Are space stations in-orbit infrastructure?

Commercial space stations (Vast Haven, Axiom Station, Blue Origin/Sierra Space Orbital Reef, Voyager/Airbus Starlab) sit at the intersection of in-orbit infrastructure and downstream applications. The stations themselves are infrastructure (they provide microgravity, vacuum, and crew-tended hosting capacity), but the customers using them are often end-application companies. The Labs treats commercial space stations as in-scope where the founder's product is the station infrastructure or services delivered through the station, and out-of-scope where the founder's product is a downstream pharmaceutical, materials, or research application that uses the station as a customer.

Why is capital concentrating in these categories specifically?

Three structural forces are driving capital concentration. First, AI-infrastructure constraints on terrestrial power and cooling are creating clear demand for orbital data centers and orbital power.
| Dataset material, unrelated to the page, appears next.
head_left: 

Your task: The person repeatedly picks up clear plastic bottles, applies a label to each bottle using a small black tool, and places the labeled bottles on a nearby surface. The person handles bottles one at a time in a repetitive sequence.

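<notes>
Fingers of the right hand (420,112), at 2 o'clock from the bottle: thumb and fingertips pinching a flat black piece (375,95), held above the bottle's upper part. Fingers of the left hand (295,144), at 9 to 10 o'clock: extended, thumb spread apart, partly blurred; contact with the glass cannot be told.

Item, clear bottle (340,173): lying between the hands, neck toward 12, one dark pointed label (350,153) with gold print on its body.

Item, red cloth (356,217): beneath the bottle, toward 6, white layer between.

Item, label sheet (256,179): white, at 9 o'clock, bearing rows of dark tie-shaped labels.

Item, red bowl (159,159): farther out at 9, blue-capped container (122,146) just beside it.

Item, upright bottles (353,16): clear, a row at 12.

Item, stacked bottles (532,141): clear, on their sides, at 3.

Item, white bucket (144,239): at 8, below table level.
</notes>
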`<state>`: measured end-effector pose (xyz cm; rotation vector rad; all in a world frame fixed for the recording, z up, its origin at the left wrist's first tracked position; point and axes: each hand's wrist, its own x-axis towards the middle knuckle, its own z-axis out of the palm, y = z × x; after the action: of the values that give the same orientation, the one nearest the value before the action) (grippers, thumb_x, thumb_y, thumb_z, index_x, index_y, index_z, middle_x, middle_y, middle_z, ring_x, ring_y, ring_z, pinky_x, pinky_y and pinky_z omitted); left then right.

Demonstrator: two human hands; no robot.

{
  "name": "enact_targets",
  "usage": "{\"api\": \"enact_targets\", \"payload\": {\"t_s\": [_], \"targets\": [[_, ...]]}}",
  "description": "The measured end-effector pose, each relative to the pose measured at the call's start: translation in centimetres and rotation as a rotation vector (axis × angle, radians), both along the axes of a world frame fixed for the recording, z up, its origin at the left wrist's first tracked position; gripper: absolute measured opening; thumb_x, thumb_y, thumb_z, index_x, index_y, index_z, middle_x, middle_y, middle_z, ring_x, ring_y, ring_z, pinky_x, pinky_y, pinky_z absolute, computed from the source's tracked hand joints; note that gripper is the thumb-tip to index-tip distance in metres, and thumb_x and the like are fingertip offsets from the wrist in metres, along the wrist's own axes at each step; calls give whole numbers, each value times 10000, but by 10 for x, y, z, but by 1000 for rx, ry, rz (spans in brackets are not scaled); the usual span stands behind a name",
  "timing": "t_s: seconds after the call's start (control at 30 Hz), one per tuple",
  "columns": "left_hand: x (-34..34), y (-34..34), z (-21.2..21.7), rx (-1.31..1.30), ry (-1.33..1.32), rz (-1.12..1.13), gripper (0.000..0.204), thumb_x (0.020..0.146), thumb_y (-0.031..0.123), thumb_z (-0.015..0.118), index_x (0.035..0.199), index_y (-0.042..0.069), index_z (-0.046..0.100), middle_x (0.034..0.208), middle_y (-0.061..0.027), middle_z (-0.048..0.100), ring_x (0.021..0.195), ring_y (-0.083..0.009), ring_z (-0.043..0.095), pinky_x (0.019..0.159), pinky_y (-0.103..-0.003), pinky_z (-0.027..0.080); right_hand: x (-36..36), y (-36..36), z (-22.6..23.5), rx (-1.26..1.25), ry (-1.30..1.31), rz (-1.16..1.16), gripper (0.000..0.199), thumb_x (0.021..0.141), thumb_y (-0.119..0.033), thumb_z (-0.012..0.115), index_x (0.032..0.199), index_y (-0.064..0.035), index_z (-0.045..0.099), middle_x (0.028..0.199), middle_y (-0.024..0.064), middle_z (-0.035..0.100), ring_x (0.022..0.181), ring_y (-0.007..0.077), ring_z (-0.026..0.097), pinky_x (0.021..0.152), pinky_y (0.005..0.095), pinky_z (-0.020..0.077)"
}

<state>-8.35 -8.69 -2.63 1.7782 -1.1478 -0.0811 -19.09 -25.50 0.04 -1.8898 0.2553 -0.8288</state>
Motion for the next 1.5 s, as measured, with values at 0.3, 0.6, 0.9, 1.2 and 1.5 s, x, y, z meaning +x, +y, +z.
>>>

Second, the maturation of reusable launch (SpaceX Falcon 9 and Starship, Blue Origin New Glenn, Chinese reusable launch programs) has fundamentally changed the economics of putting infrastructure-class hardware on orbit. Third, geopolitical pressure — Golden Dome, SDA, resilient PNT, lunar architecture — is creating large national-security customer demand for in-orbit infrastructure capabilities. The combination of demand-side pull (AI and national security) and supply-side cost reduction (reusable launch) is unique to this period.

Does a vertical accelerator only work for in-orbit infrastructure?

Vertical accelerators are most viable in categories with sufficient capital concentration, sufficient founder population, and sufficient shared structural patterns to justify a category-specific program. In-orbit infrastructure satisfies all three criteria in 2026. Other adjacent categories — launch, defense space, downstream applications — could each potentially support vertical accelerators of their own as the broader space economy continues to mature, but the vertical-accelerator thesis is most defensible in categories where capital concentration and founder population are highest. In-orbit infrastructure is currently the highest-density category in commercial space by both measures.